> **AIM OF THE TASK**
Can the data below be set down again exactly, line for line?
Segment Start: PROVIDED INFORMATION
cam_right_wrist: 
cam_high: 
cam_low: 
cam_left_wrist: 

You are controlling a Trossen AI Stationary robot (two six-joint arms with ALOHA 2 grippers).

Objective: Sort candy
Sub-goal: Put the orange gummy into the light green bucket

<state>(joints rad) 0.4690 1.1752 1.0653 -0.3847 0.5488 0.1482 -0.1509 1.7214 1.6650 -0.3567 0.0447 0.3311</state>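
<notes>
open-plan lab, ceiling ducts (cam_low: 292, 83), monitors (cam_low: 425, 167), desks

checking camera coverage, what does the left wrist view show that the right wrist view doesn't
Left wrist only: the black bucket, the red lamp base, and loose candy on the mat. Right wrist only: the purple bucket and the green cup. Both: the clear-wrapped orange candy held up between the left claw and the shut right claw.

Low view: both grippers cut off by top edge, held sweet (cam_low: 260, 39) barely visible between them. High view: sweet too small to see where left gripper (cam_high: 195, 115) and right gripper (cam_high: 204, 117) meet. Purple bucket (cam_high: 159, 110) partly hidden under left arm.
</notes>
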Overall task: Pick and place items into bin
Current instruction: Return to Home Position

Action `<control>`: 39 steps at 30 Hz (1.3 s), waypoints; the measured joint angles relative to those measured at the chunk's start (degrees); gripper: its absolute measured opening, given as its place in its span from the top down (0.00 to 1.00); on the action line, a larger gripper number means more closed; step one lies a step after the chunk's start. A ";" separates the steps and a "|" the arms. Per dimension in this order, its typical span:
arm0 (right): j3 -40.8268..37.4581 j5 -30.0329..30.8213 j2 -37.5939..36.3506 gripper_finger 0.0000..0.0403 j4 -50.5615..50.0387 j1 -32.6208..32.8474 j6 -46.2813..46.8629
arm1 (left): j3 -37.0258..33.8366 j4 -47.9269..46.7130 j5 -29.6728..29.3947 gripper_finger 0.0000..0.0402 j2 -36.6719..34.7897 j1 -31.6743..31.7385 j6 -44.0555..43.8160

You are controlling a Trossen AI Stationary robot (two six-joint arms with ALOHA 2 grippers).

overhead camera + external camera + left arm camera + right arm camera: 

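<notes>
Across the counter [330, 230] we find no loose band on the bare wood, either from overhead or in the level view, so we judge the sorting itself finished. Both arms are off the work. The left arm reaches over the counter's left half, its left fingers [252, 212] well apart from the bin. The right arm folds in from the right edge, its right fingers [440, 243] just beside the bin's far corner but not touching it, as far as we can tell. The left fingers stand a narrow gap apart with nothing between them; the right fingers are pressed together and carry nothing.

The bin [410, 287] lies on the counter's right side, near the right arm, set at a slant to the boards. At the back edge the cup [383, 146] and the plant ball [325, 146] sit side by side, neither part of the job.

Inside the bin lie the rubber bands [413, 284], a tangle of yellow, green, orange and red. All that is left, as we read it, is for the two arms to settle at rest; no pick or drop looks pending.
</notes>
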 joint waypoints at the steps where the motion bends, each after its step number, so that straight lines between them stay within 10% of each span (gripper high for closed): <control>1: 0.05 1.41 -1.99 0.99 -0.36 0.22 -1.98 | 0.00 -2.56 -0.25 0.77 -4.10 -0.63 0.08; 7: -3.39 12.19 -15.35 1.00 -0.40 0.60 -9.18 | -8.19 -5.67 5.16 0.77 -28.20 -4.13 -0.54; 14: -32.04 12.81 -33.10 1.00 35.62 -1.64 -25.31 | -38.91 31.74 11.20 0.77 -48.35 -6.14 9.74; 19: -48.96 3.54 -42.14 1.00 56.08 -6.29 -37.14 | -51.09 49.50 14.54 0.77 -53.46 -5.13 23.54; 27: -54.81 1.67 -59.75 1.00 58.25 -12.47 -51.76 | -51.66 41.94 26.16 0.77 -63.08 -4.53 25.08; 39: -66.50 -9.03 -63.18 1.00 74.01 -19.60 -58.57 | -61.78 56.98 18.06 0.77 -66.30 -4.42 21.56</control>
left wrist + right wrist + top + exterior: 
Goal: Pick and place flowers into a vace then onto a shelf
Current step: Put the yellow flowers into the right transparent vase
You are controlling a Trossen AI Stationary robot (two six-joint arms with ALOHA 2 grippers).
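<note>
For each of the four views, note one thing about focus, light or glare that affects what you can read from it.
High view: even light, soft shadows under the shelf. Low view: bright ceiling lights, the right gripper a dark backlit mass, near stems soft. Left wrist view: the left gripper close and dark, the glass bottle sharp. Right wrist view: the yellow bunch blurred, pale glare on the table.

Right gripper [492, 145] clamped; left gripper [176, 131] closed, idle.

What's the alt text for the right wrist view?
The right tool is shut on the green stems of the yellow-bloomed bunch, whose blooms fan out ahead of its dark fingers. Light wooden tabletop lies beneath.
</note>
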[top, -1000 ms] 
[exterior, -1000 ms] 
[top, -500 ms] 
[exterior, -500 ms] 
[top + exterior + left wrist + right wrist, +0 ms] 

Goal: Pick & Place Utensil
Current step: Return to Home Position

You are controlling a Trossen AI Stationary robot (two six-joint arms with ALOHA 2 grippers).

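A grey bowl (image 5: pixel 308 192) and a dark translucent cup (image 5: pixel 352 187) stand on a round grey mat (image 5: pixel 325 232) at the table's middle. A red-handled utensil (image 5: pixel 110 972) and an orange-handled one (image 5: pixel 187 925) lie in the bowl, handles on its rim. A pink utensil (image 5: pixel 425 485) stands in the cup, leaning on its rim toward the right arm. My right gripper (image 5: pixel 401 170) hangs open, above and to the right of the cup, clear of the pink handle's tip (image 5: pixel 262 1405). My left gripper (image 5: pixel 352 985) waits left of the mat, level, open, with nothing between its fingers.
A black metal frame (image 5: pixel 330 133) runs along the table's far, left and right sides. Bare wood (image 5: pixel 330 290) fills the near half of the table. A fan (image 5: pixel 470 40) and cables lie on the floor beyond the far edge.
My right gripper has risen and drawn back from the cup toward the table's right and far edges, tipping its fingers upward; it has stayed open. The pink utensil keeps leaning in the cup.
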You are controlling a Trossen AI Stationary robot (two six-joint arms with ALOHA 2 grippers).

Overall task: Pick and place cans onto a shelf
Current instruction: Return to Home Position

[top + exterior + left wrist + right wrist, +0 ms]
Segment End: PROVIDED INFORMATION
> **EXERCISE SOLUTION**
cam_right_wrist: 
cam_high: 
cam_low: 
cam_left_wrist: 

You are controlling a Trossen AI Stationary robot (two six-joint arms with ALOHA 2 grippers).

Objective: Sort candy
Sub-goal: Put the orange gummy into the light green bucket

<state>(joints rad) 0.4690 1.1752 1.0653 -0.3847 0.5488 0.1482 -0.1509 1.7214 1.6650 -0.3567 0.0447 0.3311</state>
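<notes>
open-plan lab, ceiling ducts (cam_low: 292, 83), monitors (cam_low: 425, 167), desks

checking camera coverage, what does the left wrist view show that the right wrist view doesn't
Left wrist only: the black bucket, the red lamp base, and loose candy on the mat. Right wrist only: the purple bucket and the green cup. Both: the clear-wrapped orange candy held up between the left claw and the shut right claw.

Low view: both grippers cut off by top edge, held sweet (cam_low: 260, 39) barely visible between them. High view: sweet too small to see where left gripper (cam_high: 195, 115) and right gripper (cam_high: 204, 117) meet. Purple bucket (cam_high: 159, 110) partly hidden under left arm.
</notes>
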Overall task: Pick and place items into bin
Current instruction: Return to Home Position

Action `<control>`: 39 steps at 30 Hz (1.3 s), waypoints; the measured joint angles relative to those measured at the chunk's start (degrees); gripper: its absolute measured opening, given as its place in its span from the top down (0.00 to 1.00); on the action line, a larger gripper number means more closed; step one lies a step after the chunk's start. A ";" separates the steps and a "|" the arms. Per dimension in this order, its typical span:
arm0 (right): j3 -40.8268..37.4581 j5 -30.0329..30.8213 j2 -37.5939..36.3506 gripper_finger 0.0000..0.0403 j4 -50.5615..50.0387 j1 -32.6208..32.8474 j6 -46.2813..46.8629
arm1 (left): j3 -37.0258..33.8366 j4 -47.9269..46.7130 j5 -29.6728..29.3947 gripper_finger 0.0000..0.0402 j2 -36.6719..34.7897 j1 -31.6743..31.7385 j6 -44.0555..43.8160

You are controlling a Trossen AI Stationary robot (two six-joint arms with ALOHA 2 grippers).

overhead camera + external camera + left arm camera + right arm camera: 

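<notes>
Across the counter [330, 230] we find no loose band on the bare wood, either from overhead or in the level view, so we judge the sorting itself finished. Both arms are off the work. The left arm reaches over the counter's left half, its left fingers [252, 212] well apart from the bin. The right arm folds in from the right edge, its right fingers [440, 243] just beside the bin's far corner but not touching it, as far as we can tell. The left fingers stand a narrow gap apart with nothing between them; the right fingers are pressed together and carry nothing.

The bin [410, 287] lies on the counter's right side, near the right arm, set at a slant to the boards. At the back edge the cup [383, 146] and the plant ball [325, 146] sit side by side, neither part of the job.

Inside the bin lie the rubber bands [413, 284], a tangle of yellow, green, orange and red. All that is left, as we read it, is for the two arms to settle at rest; no pick or drop looks pending.
</notes>
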 joint waypoints at the steps where the motion bends, each after its step number, so that straight lines between them stay within 10% of each span (gripper high for closed): <control>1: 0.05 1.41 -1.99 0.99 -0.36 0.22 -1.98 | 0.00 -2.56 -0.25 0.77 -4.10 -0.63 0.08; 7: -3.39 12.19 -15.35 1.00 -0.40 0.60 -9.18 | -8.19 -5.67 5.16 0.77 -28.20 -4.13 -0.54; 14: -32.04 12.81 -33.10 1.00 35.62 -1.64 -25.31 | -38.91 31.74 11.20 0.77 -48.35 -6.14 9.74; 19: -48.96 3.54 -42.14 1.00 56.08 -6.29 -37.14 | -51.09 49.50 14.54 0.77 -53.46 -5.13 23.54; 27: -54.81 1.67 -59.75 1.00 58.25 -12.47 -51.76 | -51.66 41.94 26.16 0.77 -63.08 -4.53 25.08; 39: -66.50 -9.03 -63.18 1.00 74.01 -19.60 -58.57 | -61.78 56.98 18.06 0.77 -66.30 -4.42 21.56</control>
left wrist + right wrist + top + exterior: 
Goal: Pick and place flowers into a vace then onto a shelf
Current step: Put the yellow flowers into the right transparent vase
You are controlling a Trossen AI Stationary robot (two six-joint arms with ALOHA 2 grippers).
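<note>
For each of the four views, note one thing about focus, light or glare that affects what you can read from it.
High view: even light, soft shadows under the shelf. Low view: bright ceiling lights, the right gripper a dark backlit mass, near stems soft. Left wrist view: the left gripper close and dark, the glass bottle sharp. Right wrist view: the yellow bunch blurred, pale glare on the table.

Right gripper [492, 145] clamped; left gripper [176, 131] closed, idle.

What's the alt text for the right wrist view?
The right tool is shut on the green stems of the yellow-bloomed bunch, whose blooms fan out ahead of its dark fingers. Light wooden tabletop lies beneath.
</note>
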[top, -1000 ms] 
[exterior, -1000 ms] 
[top, -500 ms] 
[exterior, -500 ms] 
[top + exterior + left wrist + right wrist, +0 ms] 

Goal: Pick & Place Utensil
Current step: Return to Home Position

You are controlling a Trossen AI Stationary robot (two six-joint arms with ALOHA 2 grippers).

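A grey bowl (image 5: pixel 308 192) and a dark translucent cup (image 5: pixel 352 187) stand on a round grey mat (image 5: pixel 325 232) at the table's middle. A red-handled utensil (image 5: pixel 110 972) and an orange-handled one (image 5: pixel 187 925) lie in the bowl, handles on its rim. A pink utensil (image 5: pixel 425 485) stands in the cup, leaning on its rim toward the right arm. My right gripper (image 5: pixel 401 170) hangs open, above and to the right of the cup, clear of the pink handle's tip (image 5: pixel 262 1405). My left gripper (image 5: pixel 352 985) waits left of the mat, level, open, with nothing between its fingers.
A black metal frame (image 5: pixel 330 133) runs along the table's far, left and right sides. Bare wood (image 5: pixel 330 290) fills the near half of the table. A fan (image 5: pixel 470 40) and cables lie on the floor beyond the far edge.
My right gripper has risen and drawn back from the cup toward the table's right and far edges, tipping its fingers upward; it has stayed open. The pink utensil keeps leaning in the cup.
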You are controlling a Trossen AI Stationary robot (two six-joint arms with ALOHA 2 grippers).

Overall task: Pick and place cans onto a shelf
Current instruction: Return to Home Position

[top + exterior + left wrist + right wrist, +0 ms]

The required output has now been supplied.